## Task brief:
Repeat all the lines below exactly, but omit the pictures.

## The data:
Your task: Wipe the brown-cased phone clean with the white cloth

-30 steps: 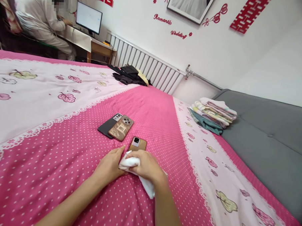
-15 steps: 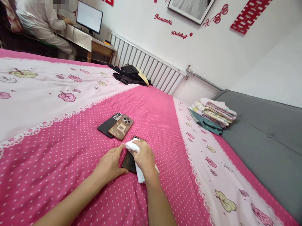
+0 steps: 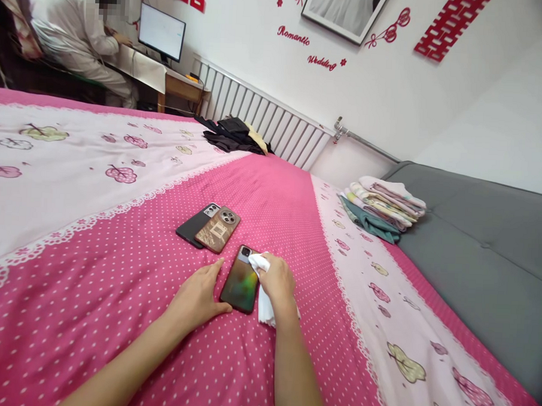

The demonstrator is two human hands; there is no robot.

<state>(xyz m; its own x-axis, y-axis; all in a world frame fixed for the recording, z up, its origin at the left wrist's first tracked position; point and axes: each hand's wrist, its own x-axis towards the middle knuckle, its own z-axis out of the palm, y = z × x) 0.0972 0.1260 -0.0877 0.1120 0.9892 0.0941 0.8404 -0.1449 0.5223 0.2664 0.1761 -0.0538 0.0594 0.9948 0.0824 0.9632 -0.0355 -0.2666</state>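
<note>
A dark smartphone [image 3: 240, 282] with a greenish sheen lies back side up on the pink dotted bedspread [image 3: 160, 270]. My left hand [image 3: 199, 292] rests along its left edge, thumb at the lower corner and fingers stretched out. In my right hand [image 3: 277, 281] is a bunched white cloth [image 3: 266, 304], its top end touching the phone's upper right side by the camera block and its tail hanging down beside the phone. Just beyond are two more phones: a brown patterned phone [image 3: 218, 230] partly overlapping a black phone [image 3: 191, 226].
Dark folded clothes [image 3: 233, 134] lie at the bed's far edge. A stack of folded fabric [image 3: 383, 202] sits by the grey headboard [image 3: 476, 224]. At the far left, a person [image 3: 67, 32] in white sits at a desk with a monitor [image 3: 161, 33]. A white radiator [image 3: 261, 107] lines the wall.
My right hand has moved to the right with the white cloth, uncovering most of the phone's back. My left hand stays in nearly the same place.
</note>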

## Your response:
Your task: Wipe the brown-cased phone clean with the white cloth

-30 steps: 
-15 steps: 
+0 steps: 

The demonstrator is two human hands; there is no robot.

<state>(xyz m; its own x-axis, y-axis; all in a world frame fixed for the recording, z up, its origin at the left wrist's first tracked position; point and axes: each hand's wrist, its own x-axis towards the middle knuckle, its own z-axis out of the palm, y = z × x) 0.0972 0.1260 -0.0877 0.1120 0.9892 0.0941 0.8404 -0.1449 0.5223 0.2664 0.1761 -0.0538 0.0594 0.9948 0.0824 0.9632 -0.0355 -0.2666</state>
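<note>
A dark smartphone [image 3: 240, 282] with a greenish sheen lies back side up on the pink dotted bedspread [image 3: 160, 270]. My left hand [image 3: 199, 292] rests along its left edge, thumb at the lower corner and fingers stretched out. In my right hand [image 3: 277, 281] is a bunched white cloth [image 3: 266, 304], its top end touching the phone's upper right side by the camera block and its tail hanging down beside the phone. Just beyond are two more phones: a brown patterned phone [image 3: 218, 230] partly overlapping a black phone [image 3: 191, 226].
Dark folded clothes [image 3: 233, 134] lie at the bed's far edge. A stack of folded fabric [image 3: 383, 202] sits by the grey headboard [image 3: 476, 224]. At the far left, a person [image 3: 67, 32] in white sits at a desk with a monitor [image 3: 161, 33]. A white radiator [image 3: 261, 107] lines the wall.
My right hand has moved to the right with the white cloth, uncovering most of the phone's back. My left hand stays in nearly the same place.
</note>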

This exercise requires no additional answer.